Cameroon prepares a tougher response to the trafficking of protected species. At a consultative workshop for the southern corridor in Ebolowa, representatives from customs, security forces, the justice system, forestry authorities, and technical partners opened talks aimed at improving operational coordination against poaching and wildlife crime, according to the document shared.
The stakes go far beyond the protection of conservation areas. The GUARD Wildlife project — Global United Action to Reduce and Dismantle Wildlife Crime — is led by the United Nations Office on Drugs and Crime with funding from the European Union. It aims to reduce international trafficking in wildlife and forest products by targeting the organized criminal networks behind those illegal flows.
The approach aligns with a policy shift already underway in Yaoundé. Cameroon’s 2020-2030 National Strategy to Combat Poaching and Wildlife Crime, approved and made enforceable in 2022, treats the illegal wildlife trade not only as a conservation offense but also as a form of crime linked to corruption, cross-border trafficking, and regional insecurity.
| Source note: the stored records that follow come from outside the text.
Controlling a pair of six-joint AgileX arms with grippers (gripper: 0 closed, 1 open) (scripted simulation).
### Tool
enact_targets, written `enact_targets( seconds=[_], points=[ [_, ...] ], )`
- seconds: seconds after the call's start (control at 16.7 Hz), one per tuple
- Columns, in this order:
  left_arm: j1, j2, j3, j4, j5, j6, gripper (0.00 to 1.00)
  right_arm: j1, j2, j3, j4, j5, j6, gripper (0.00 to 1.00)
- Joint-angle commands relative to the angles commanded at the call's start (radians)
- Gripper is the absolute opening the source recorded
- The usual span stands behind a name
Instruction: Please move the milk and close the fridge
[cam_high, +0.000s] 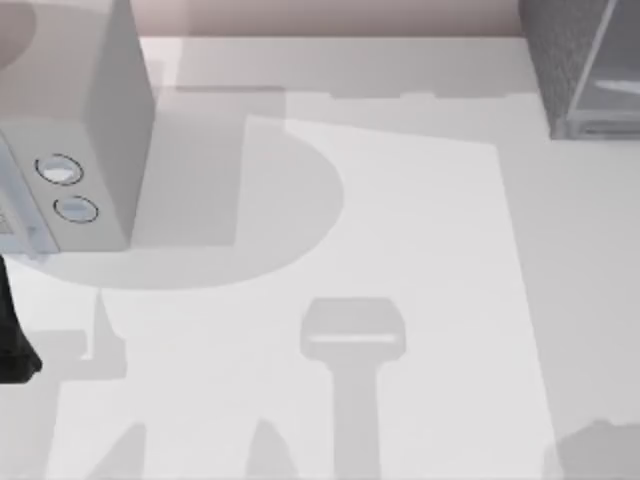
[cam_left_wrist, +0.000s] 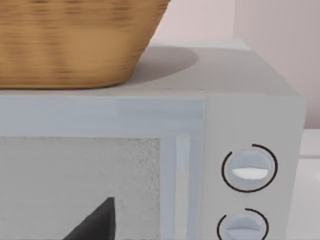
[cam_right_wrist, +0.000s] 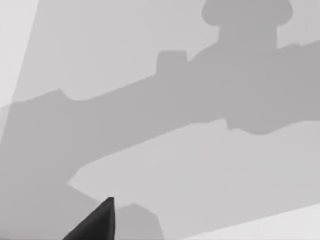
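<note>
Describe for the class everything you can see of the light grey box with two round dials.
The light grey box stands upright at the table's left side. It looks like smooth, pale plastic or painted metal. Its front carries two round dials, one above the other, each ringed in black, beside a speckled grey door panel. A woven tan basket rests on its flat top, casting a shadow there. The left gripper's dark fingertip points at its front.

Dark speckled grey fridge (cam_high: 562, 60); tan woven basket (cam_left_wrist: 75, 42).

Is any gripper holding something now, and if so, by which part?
It cannot be told. A dark fingertip shows in the left wrist view before the microwave, another fingertip above the bare table; no held thing shows.
</note>
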Motion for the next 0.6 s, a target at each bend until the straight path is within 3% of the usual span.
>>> enact_targets(
  seconds=[0.36, 0.6],
  points=[
    [0.000, 0.000, 0.000, 0.000, 0.000, 0.000, 1.00, -0.438, 0.498, 0.139, 0.044, -0.231, -0.481, 1.00],
    [0.000, 0.000, 0.000, 0.000, 0.000, 0.000, 1.00, -0.643, 0.733, 0.196, 0.084, -0.338, -0.706, 1.00]
  ],
)
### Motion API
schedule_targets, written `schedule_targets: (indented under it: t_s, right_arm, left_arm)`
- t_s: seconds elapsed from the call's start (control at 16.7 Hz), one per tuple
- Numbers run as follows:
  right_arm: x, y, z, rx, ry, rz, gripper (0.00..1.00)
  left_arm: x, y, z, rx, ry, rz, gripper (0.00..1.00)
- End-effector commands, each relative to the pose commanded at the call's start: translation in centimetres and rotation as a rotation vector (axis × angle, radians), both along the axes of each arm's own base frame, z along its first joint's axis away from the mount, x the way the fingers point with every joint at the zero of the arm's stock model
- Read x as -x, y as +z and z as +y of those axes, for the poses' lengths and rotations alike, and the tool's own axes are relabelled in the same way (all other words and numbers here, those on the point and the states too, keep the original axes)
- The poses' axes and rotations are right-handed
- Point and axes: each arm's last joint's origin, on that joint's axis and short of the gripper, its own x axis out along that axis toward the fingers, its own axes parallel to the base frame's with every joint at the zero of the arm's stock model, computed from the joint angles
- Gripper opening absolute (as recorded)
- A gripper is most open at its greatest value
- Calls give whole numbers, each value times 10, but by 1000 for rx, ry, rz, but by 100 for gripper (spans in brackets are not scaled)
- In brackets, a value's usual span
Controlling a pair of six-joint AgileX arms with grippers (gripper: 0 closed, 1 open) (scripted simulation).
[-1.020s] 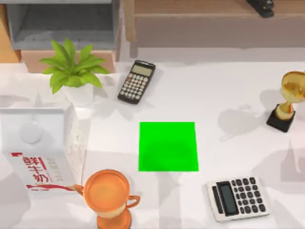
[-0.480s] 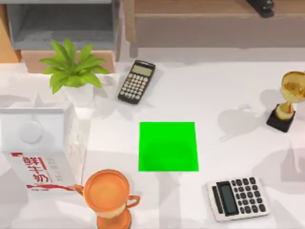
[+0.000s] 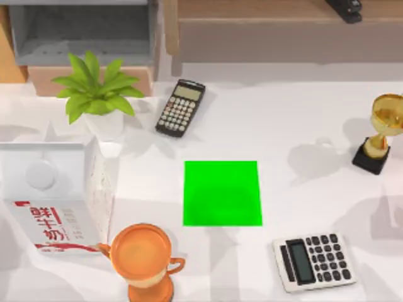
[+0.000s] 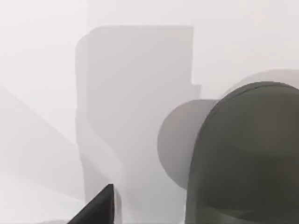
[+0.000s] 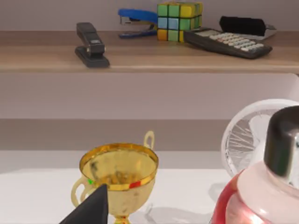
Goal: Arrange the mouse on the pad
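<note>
Little of our own body is in sight. From the left wrist camera, we see our left gripper as a single wedge, near black and matte, with straight edges narrowing to a sharp point and one flat face a shade lighter than the other. From the right wrist camera, our right gripper looks the same: a dark, plain, sharp-cornered wedge with a smooth surface. We can make out no screws, cables or markings on either piece.
</note>
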Motion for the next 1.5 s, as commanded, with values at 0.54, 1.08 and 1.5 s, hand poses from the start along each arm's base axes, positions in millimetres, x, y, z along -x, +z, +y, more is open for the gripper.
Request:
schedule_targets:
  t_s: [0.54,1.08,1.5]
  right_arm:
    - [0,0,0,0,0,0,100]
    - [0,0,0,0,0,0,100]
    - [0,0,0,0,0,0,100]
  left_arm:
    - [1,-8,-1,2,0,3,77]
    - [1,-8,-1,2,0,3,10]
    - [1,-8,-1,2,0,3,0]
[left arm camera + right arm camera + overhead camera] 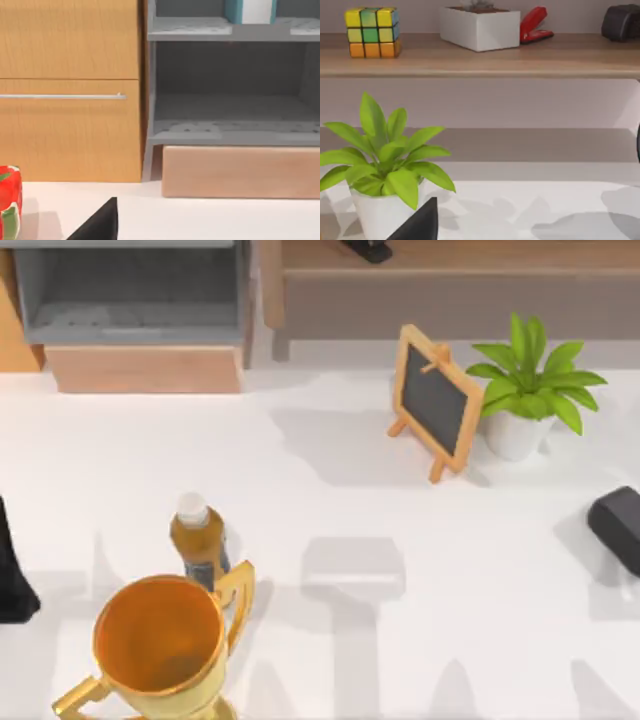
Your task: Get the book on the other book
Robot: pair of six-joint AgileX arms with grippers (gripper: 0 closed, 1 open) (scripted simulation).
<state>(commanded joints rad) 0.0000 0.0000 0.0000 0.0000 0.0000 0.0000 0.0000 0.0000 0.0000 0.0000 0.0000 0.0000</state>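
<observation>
A book (250, 11) with a light teal cover and white page edges stands upright on the upper level of the grey shelf unit (230, 130), seen in the left wrist view; its top is cut off. The other book is out of view. My left gripper (12, 580) is parked at the table's left edge, far from the shelf. At the right edge sits my right gripper (618, 525), also parked. A dark part of each gripper pokes into its own wrist view.
A gold trophy (165, 645) and a brown bottle (198, 540) stand at the front left. A small chalkboard (435, 400) and a potted plant (525, 390) stand at the back right. The grey shelf unit (130, 290) is back left, beside a wooden cabinet (70, 90).
</observation>
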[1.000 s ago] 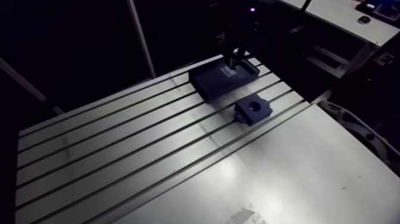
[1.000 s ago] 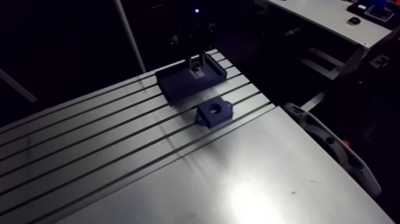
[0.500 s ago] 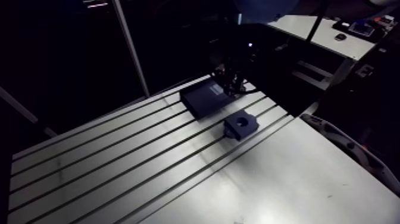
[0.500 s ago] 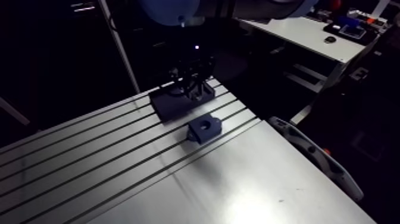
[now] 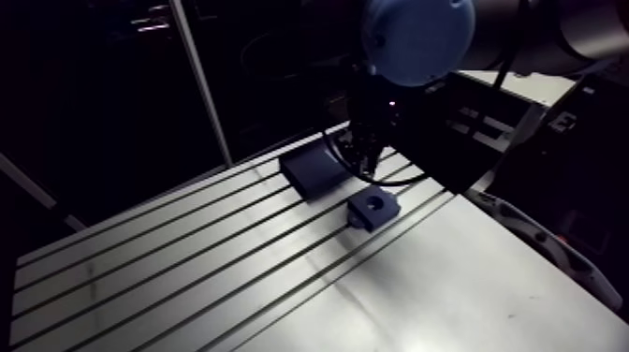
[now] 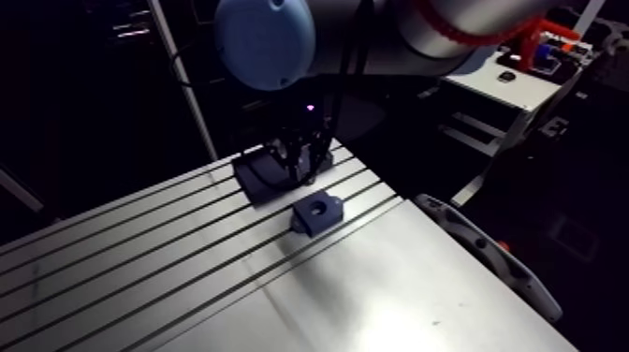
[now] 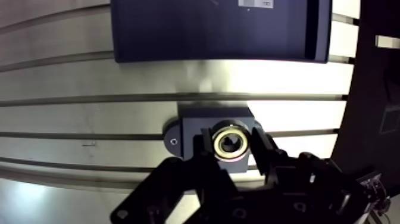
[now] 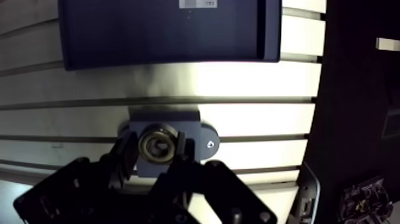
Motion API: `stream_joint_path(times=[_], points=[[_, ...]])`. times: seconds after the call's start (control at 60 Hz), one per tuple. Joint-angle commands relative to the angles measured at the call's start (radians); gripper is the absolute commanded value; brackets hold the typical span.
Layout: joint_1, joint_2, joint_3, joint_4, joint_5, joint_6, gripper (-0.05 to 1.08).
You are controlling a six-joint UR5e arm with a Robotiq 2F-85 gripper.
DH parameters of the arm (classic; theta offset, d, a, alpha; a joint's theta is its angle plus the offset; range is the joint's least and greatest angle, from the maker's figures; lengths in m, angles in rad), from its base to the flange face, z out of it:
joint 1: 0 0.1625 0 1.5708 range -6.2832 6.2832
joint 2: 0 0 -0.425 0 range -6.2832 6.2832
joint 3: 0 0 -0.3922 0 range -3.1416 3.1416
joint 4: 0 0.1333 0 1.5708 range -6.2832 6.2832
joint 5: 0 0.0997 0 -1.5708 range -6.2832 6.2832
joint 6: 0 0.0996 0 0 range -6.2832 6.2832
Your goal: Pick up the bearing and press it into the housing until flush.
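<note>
A round light-blue cap [image 6: 264, 42] closes a smooth grey tubular link [image 5: 562, 33], a small violet light [image 6: 309, 110] glows on the dark wrist [image 5: 370, 126], and the matt black gripper [image 7: 232, 146] has two blocky, angular fingers [image 7: 266, 158].

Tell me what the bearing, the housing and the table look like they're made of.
The bearing looks metal, probably steel: shiny silver and brassy rings. The housing seems plastic: matte dark blue, no glare. The table looks like bare brushed aluminium: bright streaky reflections.
</note>
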State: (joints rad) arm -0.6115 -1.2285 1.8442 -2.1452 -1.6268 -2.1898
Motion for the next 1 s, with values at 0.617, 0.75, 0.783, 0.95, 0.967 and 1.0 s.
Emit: stream_joint_path(times=[0.617,0.75,0.783,0.95,0.967,1.0], points=[[-0.033,-0.033,0.115,-0.102,0.013,-0.069,0.74],[-0.037,-0.033,0.127,-0.110,0.011,-0.075,0.74],[-0.038,-0.033,0.130,-0.113,0.011,-0.076,0.74],[-0.039,-0.034,0.141,-0.123,0.011,-0.089,0.74],[-0.039,-0.034,0.141,-0.123,0.011,-0.089,0.74],[-0.039,-0.036,0.142,-0.123,0.012,-0.089,0.74]])
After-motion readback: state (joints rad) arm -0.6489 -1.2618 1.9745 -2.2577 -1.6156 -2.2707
The strategy also notes that earlier responses, including the forest and wildlife control strategy in place since 2005, delivered results that were considered insufficient. In this framework, customs authorities have a strategic role to play. The GUARD Wildlife project draws on the expertise of the international system for fighting wildlife-related crime, including the World Customs Organization.
For Cameroon, the priority is to better track flows, detect concealment methods, and improve intelligence sharing along sensitive trade corridors. The broader diagnosis is well established: wildlife crime relies on transnational logistics chains and methods similar to those used in other forms of trafficking. Cameroon’s strategic document stresses the need for cross-sector approaches and operational structures able to combine surveillance, investigation, prosecution, and regional cooperation.
The ambition set out in Ebolowa is therefore clear: improve coordination among public agencies to reshape the government response. At this stage, however, success will depend less on workshops than on concrete resources, successful court cases, and measurable results along trafficking routes.